* **YOUR OBJECTIVE**:
Nothing but a number is expected: the count of lines in the data below that include "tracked".

* * * *

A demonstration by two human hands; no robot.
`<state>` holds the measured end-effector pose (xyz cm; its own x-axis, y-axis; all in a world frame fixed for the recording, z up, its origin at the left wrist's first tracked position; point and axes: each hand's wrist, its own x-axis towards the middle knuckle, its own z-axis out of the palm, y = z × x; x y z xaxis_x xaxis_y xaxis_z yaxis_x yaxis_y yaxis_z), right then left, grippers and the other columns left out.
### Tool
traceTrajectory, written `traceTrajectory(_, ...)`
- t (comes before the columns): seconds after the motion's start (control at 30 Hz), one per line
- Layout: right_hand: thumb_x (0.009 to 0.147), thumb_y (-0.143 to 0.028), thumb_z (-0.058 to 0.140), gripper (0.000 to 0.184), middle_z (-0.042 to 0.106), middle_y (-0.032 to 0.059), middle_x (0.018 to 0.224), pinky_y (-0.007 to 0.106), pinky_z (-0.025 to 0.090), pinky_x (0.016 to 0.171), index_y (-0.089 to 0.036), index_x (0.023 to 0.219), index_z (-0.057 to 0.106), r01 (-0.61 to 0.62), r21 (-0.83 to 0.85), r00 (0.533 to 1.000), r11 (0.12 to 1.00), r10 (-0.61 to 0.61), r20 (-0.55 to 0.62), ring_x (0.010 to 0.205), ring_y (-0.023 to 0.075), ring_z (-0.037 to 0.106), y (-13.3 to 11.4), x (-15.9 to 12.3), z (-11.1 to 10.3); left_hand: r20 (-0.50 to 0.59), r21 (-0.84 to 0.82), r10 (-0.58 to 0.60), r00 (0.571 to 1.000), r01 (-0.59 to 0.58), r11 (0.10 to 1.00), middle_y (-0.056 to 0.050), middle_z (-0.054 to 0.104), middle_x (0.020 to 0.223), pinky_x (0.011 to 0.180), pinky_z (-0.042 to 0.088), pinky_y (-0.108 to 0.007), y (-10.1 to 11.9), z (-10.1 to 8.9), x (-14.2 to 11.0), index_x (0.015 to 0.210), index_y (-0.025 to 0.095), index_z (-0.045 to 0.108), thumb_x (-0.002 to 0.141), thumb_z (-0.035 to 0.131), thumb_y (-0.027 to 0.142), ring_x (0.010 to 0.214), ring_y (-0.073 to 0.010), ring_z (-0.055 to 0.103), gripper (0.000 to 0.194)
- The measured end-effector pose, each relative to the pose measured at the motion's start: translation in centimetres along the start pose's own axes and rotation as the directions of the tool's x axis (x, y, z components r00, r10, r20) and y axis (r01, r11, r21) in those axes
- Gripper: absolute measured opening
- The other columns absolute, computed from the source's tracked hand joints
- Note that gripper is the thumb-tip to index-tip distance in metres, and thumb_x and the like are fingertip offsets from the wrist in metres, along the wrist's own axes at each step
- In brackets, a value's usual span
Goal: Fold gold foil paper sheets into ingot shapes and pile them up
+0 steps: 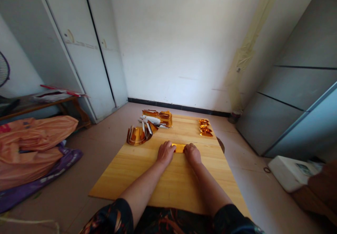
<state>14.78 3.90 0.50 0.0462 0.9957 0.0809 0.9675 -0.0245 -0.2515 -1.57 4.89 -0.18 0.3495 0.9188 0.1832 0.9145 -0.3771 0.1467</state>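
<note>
A strip of shiny gold foil paper [180, 148] lies flat on the wooden table [147, 177], stretched between my two hands. My left hand [165, 152] has its fingers curled on the strip's left end. At the right end, my right hand [193, 153] grips it in the same way, fingers bent and thumb inward. Beyond my left hand sits a curled stack of gold and white sheets [137, 135]. Farther back lies another pile of gold foil sheets [165, 118] with white paper among them. Several folded gold foil pieces [204, 127] are lined up near the far right edge.
A white wall [179, 44] rises behind the table. Grey cabinets [97, 51] stand at the left and a grey panelled unit [292, 72] at the right. Orange bags [34, 146] lie at the left; a white box [289, 172] is on the right.
</note>
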Motion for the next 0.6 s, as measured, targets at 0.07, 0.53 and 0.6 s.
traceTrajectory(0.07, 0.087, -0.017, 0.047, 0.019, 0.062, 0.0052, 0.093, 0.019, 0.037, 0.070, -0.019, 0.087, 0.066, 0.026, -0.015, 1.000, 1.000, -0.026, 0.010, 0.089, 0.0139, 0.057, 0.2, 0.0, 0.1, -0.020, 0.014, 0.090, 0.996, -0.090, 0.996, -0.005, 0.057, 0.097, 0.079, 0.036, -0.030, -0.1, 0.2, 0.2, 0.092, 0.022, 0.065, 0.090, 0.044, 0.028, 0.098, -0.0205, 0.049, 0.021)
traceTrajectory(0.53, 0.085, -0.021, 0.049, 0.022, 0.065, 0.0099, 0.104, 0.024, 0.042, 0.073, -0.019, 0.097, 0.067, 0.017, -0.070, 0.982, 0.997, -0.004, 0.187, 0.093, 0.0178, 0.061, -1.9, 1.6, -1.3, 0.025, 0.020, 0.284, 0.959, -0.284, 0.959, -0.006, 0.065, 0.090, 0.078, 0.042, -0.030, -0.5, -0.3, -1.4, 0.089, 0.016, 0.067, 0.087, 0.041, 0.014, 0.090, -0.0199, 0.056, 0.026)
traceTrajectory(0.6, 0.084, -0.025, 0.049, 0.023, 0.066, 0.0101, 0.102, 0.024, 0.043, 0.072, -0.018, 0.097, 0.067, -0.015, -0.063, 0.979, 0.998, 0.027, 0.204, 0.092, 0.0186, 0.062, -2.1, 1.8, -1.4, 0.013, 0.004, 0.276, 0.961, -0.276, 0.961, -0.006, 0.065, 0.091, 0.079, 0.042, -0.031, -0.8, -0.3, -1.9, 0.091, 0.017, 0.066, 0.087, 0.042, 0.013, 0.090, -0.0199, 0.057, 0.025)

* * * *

* **SOLUTION**:
2